* [Exercise description]:
Lines from the one with "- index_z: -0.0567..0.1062" to the end of the material, both included: print them exactly and print nothing else. Omit the pictures.

* [Stored data]:
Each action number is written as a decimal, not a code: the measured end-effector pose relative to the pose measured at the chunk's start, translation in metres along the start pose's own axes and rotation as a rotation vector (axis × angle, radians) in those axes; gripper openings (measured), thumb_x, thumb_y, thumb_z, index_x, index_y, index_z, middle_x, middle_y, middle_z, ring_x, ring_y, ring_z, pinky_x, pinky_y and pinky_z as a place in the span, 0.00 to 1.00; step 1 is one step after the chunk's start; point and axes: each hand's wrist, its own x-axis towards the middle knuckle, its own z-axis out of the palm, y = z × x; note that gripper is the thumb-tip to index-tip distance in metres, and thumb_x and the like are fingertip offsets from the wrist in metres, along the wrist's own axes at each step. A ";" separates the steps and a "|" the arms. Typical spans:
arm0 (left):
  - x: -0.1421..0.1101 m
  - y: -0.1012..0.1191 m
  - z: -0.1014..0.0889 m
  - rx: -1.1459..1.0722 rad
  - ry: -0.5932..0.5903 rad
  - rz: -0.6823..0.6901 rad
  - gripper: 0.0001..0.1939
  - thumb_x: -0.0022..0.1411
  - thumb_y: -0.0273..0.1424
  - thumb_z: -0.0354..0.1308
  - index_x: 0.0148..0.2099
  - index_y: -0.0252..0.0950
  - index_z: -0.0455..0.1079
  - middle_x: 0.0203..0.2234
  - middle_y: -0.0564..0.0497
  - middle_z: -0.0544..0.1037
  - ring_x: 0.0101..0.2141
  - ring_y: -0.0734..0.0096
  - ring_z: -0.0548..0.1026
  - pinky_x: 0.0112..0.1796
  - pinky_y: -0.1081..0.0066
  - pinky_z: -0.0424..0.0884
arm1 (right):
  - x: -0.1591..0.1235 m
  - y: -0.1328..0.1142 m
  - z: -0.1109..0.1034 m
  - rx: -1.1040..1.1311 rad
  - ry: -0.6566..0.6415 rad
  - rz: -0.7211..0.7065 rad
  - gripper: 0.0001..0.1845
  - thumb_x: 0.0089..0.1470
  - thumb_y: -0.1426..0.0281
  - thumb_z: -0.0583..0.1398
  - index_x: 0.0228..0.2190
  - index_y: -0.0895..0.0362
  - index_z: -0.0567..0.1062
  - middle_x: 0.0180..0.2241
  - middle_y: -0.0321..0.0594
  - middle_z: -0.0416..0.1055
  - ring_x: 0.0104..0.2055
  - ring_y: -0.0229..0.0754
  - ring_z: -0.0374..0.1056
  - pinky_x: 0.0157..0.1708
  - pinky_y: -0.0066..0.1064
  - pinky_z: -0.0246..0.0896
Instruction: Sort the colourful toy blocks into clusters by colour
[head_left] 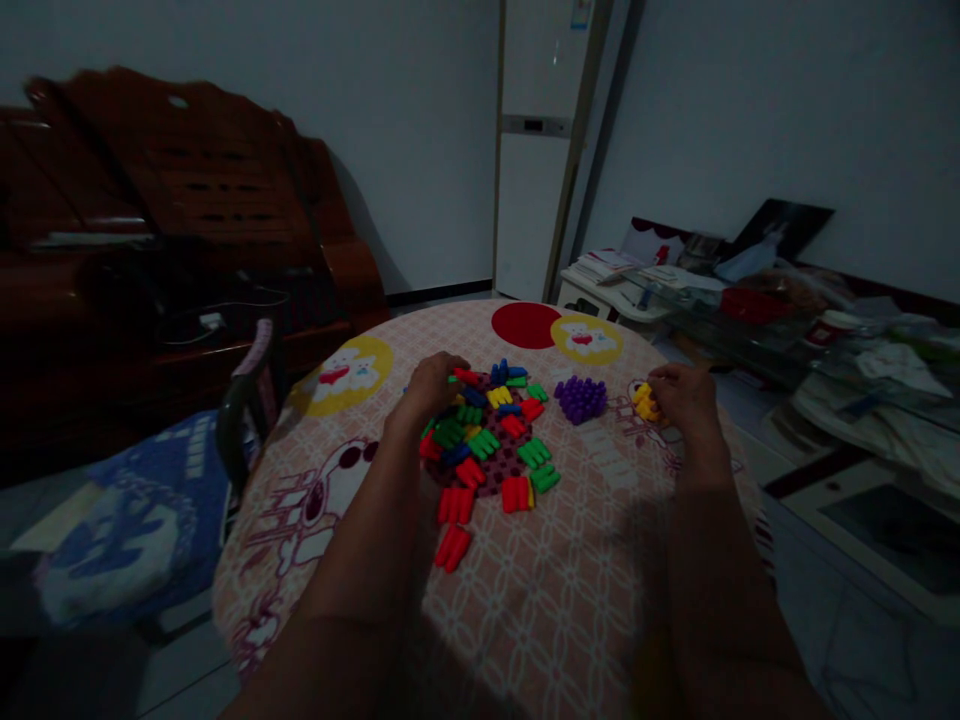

* [Written response]:
  - index_z: -0.0567..0.1062
  - middle_x: 0.0180..0.2241
  - middle_y: -0.0321..0.0594
  - middle_z: -0.0416..0.1055
  - ring_x: 0.0104..0.2055
  - ring_y: -0.0229..0.0754
  - ring_z: -0.0374..0.1056
  - pinky_x: 0.0157..0.1708
  - pinky_y: -0.0066..0.1064
  - pinky_z: -0.0246..0.0896
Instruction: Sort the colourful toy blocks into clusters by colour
[head_left] 

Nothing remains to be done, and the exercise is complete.